There will be no cuts in local classrooms this year following the school board’s decision to siphon $1.29 million from reserves in order to meet its operating expenses.
“There’s been no layoffs,” said board chairman Gordon Comeau. “A lot of districts aren’t in as good of a position as us with surplus dollars they are carrying and they are forced to make cuts.”
The Nicola-Similkameen School District 58 passed a $29.2 million operating budget at a meeting last week, following months of consultation with community school groups.
Comeau said the board’s priority throughout the budget process was to protect its investment in students with special needs.
The province provides $2.7 million to District 58 annually to support students with special needs, while the board spends $4.4 million providing those services, employing 60 Education Assistants for 2,000 children.
According to Comeau the province’s eligibility requirements for special education funding are too narrow, and don’t address the needs of all students who need extra support.
“If kids need help they need help,” said Comeau. The extra dollars in the local budget go “to additional support for teachers who might have an excessive amount of stress in the classroom, maybe kids who are not identified as special needs but at the same they need a little extra attention.”
The district has used reserved funds to balance its budget in the past, but not to the level that was required this year, said Comeau. There is approximately $3 million left in reserves. “It will come to a time when it’s not there and we will have to look at cuts and not providing services.”

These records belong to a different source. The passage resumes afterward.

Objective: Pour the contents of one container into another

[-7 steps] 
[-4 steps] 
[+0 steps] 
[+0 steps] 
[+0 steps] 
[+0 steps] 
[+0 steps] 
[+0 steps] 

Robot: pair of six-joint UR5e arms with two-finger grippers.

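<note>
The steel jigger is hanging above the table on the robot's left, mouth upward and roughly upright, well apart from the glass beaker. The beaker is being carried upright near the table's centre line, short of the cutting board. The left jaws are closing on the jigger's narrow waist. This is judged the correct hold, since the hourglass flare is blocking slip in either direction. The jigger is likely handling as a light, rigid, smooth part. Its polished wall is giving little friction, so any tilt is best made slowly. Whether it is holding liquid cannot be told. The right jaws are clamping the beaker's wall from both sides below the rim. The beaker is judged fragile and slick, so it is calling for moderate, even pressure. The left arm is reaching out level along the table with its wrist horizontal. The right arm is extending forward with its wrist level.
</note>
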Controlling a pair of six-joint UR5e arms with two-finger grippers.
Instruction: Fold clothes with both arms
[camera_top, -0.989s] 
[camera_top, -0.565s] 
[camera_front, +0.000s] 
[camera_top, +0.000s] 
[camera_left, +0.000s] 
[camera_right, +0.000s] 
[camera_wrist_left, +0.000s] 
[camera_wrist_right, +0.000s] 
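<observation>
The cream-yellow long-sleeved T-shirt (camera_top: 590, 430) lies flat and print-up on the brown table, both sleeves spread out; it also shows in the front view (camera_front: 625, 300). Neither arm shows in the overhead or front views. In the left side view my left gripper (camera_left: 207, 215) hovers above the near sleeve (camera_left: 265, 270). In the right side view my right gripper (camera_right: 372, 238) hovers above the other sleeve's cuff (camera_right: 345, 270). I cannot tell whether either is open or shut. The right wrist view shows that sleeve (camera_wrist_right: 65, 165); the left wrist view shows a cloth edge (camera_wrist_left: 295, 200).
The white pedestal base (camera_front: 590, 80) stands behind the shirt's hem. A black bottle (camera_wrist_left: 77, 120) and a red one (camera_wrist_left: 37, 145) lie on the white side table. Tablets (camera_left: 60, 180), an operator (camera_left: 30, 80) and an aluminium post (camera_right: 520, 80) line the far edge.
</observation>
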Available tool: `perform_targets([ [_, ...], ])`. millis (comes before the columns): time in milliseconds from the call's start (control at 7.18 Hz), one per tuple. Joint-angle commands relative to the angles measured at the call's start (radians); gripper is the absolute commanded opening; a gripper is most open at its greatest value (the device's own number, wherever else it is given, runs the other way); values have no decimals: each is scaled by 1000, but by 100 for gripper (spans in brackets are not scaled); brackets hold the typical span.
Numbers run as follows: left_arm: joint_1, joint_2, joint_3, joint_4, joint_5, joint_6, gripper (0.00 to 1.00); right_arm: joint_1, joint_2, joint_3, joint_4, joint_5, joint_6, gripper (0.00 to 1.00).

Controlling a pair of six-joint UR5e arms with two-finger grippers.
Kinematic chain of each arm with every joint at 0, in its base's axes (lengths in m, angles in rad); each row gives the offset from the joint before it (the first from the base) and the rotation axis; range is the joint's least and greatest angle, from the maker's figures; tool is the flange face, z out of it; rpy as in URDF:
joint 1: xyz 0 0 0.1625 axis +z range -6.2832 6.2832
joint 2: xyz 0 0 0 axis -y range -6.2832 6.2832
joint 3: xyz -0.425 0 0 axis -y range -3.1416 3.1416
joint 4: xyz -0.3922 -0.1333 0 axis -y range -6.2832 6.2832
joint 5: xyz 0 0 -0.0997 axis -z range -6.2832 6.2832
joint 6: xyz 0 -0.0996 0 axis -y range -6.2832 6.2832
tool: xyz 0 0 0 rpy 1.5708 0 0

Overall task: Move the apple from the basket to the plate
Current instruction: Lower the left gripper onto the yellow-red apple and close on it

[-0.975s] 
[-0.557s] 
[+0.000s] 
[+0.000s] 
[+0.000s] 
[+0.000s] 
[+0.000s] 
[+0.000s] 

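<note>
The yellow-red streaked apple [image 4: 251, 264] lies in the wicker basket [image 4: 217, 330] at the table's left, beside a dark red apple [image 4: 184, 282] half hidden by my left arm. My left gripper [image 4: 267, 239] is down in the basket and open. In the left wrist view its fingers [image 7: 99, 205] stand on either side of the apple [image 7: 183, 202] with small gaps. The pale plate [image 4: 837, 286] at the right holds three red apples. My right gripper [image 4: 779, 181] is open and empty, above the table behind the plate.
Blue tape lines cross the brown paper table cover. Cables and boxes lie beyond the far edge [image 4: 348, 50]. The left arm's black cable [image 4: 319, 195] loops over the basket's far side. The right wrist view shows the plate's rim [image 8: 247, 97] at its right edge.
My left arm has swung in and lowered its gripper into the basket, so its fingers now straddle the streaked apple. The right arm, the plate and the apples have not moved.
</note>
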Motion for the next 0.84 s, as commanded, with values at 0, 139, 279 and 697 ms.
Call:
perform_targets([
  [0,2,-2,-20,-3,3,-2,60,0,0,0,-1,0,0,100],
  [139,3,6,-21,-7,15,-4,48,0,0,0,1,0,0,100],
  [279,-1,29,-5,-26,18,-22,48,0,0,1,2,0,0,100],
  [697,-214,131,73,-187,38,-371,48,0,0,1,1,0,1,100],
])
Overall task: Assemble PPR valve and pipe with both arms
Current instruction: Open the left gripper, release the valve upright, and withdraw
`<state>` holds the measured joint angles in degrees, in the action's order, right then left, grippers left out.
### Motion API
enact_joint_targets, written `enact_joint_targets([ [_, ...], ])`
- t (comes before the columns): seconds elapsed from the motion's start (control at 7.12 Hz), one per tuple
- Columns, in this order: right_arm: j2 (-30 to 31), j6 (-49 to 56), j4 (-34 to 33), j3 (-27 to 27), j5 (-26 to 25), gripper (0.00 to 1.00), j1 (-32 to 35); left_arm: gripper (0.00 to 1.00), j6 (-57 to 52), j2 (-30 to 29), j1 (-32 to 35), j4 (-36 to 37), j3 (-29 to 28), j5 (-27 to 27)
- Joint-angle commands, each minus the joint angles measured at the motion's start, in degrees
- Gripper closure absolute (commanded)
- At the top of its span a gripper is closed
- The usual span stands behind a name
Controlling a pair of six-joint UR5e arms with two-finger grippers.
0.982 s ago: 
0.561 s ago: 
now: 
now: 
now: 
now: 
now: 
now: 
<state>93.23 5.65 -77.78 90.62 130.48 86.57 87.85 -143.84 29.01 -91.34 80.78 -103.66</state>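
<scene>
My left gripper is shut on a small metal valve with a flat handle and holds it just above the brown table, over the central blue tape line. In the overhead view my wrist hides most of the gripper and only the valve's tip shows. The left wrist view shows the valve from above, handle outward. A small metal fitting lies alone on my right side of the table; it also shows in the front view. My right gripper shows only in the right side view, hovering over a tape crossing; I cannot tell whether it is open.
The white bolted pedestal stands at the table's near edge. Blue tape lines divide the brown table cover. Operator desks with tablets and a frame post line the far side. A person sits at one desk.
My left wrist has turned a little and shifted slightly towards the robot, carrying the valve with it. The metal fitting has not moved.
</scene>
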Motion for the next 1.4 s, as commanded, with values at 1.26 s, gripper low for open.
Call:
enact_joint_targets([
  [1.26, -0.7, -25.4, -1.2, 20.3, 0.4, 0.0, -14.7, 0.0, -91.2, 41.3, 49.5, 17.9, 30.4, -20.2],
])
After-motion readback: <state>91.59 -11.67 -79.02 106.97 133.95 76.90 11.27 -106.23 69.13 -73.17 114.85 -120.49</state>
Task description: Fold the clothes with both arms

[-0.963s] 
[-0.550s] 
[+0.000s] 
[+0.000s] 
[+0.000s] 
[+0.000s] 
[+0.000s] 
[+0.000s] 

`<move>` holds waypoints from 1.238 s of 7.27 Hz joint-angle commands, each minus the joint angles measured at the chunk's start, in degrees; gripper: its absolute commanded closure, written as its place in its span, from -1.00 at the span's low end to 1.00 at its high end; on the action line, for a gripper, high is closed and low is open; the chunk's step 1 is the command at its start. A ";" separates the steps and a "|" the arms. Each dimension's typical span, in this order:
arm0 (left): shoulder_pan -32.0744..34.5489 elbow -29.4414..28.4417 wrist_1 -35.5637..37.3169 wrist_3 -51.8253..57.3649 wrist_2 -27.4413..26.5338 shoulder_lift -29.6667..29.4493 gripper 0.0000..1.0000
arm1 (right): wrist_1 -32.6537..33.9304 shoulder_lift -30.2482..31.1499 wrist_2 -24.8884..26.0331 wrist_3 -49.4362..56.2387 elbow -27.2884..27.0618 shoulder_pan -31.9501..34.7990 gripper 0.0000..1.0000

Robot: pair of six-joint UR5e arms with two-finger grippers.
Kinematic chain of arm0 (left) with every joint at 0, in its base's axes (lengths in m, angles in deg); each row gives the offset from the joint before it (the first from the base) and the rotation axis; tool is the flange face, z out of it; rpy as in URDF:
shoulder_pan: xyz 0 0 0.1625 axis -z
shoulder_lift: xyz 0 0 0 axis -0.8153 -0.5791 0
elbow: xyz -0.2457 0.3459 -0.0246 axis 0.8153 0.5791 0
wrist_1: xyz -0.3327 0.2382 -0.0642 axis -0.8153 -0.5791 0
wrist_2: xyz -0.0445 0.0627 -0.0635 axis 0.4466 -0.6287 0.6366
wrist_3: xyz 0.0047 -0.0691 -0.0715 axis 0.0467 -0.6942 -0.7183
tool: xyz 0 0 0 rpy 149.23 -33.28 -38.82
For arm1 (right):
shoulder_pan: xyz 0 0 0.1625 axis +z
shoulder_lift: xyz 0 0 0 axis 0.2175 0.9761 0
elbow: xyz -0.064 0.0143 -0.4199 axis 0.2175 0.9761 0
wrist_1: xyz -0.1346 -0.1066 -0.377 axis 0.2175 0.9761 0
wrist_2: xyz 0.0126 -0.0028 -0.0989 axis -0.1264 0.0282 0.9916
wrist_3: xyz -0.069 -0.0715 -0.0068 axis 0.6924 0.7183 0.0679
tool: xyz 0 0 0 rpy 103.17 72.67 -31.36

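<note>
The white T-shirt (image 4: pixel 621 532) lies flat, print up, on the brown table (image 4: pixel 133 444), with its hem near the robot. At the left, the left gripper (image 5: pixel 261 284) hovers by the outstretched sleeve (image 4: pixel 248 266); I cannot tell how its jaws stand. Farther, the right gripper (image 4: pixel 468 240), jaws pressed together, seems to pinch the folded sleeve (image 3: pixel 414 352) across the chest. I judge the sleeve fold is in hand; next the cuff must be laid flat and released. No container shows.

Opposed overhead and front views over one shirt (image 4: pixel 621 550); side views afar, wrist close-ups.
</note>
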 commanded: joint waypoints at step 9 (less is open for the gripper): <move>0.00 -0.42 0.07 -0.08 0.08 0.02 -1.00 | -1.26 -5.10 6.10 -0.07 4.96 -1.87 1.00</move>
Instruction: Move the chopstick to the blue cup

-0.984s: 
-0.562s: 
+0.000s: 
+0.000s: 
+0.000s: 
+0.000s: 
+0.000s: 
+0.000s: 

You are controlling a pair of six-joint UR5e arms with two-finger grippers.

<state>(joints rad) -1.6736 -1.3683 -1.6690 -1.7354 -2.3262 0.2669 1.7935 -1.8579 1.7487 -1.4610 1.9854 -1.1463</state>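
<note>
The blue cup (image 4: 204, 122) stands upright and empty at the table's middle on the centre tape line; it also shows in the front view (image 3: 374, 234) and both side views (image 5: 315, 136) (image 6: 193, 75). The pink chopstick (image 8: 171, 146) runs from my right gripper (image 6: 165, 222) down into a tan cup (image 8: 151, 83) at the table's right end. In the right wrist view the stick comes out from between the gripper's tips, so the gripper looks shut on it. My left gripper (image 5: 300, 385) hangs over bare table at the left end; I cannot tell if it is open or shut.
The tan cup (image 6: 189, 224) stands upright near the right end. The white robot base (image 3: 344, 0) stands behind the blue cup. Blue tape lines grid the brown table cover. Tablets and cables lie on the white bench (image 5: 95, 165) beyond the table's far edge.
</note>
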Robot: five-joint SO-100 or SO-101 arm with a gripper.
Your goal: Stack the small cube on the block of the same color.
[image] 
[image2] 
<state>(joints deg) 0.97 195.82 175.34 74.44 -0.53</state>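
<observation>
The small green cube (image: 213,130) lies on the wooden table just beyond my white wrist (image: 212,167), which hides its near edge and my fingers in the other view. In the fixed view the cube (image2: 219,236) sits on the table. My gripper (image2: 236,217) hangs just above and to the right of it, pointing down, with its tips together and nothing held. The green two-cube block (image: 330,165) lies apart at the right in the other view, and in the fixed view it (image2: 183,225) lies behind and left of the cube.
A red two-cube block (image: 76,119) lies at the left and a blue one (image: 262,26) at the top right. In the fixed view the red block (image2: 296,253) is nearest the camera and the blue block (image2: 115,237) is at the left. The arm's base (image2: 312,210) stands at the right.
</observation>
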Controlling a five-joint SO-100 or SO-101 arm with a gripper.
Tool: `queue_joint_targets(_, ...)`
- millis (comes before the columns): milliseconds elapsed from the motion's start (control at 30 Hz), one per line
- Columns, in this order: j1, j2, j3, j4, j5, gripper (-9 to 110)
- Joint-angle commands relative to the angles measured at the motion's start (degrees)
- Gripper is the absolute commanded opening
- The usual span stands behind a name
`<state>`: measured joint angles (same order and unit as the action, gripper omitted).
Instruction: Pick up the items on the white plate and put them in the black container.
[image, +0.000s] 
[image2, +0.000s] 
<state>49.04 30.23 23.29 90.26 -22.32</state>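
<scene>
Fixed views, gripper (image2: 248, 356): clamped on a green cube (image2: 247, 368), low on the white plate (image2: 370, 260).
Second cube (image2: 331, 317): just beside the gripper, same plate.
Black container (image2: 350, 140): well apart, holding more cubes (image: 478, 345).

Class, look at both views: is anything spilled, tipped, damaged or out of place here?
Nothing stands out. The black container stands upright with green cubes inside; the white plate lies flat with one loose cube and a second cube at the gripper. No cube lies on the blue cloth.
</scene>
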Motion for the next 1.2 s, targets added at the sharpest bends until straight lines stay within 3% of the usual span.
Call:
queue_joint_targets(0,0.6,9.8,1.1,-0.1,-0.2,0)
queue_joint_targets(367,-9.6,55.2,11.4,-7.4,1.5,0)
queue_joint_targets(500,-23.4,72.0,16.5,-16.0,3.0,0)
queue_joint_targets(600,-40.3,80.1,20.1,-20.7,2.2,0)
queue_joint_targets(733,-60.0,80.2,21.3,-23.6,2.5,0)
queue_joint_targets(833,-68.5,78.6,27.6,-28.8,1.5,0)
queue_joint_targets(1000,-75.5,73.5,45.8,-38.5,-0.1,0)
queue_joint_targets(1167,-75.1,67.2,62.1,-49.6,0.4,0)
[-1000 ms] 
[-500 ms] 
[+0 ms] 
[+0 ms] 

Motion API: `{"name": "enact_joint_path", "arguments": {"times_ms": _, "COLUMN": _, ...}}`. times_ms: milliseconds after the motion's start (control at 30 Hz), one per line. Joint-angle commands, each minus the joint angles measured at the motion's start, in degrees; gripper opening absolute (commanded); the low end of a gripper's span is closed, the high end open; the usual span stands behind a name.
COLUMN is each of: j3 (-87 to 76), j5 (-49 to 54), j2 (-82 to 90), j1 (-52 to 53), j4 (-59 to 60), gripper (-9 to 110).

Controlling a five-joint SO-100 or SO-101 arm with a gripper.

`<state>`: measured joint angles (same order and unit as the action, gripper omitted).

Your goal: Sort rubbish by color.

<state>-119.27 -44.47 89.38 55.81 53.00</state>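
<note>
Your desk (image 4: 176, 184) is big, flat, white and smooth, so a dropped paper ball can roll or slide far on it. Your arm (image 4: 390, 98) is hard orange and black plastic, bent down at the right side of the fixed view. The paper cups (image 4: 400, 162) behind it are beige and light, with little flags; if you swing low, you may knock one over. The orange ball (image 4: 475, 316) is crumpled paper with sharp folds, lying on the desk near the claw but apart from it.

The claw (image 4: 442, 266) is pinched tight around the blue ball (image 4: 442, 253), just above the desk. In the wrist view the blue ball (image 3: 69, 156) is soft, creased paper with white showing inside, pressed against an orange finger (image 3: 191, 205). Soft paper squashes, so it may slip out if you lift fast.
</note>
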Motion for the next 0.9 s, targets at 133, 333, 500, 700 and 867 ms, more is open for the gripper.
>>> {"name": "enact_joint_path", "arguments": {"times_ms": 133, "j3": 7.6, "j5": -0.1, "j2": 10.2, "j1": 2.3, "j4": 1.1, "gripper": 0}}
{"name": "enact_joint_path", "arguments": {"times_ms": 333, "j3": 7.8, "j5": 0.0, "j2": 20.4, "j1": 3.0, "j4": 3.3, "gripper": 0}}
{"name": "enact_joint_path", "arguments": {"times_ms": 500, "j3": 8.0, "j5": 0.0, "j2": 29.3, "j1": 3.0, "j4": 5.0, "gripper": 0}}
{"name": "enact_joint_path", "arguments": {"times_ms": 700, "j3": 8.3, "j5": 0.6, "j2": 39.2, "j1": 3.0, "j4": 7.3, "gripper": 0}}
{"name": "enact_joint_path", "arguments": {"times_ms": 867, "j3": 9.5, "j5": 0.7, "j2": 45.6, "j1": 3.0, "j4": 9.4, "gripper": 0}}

Comeau said the 2015-2016 budget process was especially challenging as the province clawed back $145,000 in funding, demanding school boards find more administrative efficiencies while downloading responsibility for increases in hydro and natural gas costs, as well as health care premiums.
“Every year for the past few years they’ve been clawing back and not providing adequate increases to the overall budget to cover off inflation,” he said.
“That money has to be found somewhere. There are other factors. Transportation is not a requirement for school districts but we choose to do that for free. Some districts actually charge for busing.”
Busing will cost the school board $876,674 in the coming year.
Salaries and benefits account for the lion’s share of the school board’s budget at $17.09 million, a 3.7 per cent increase over the previous year.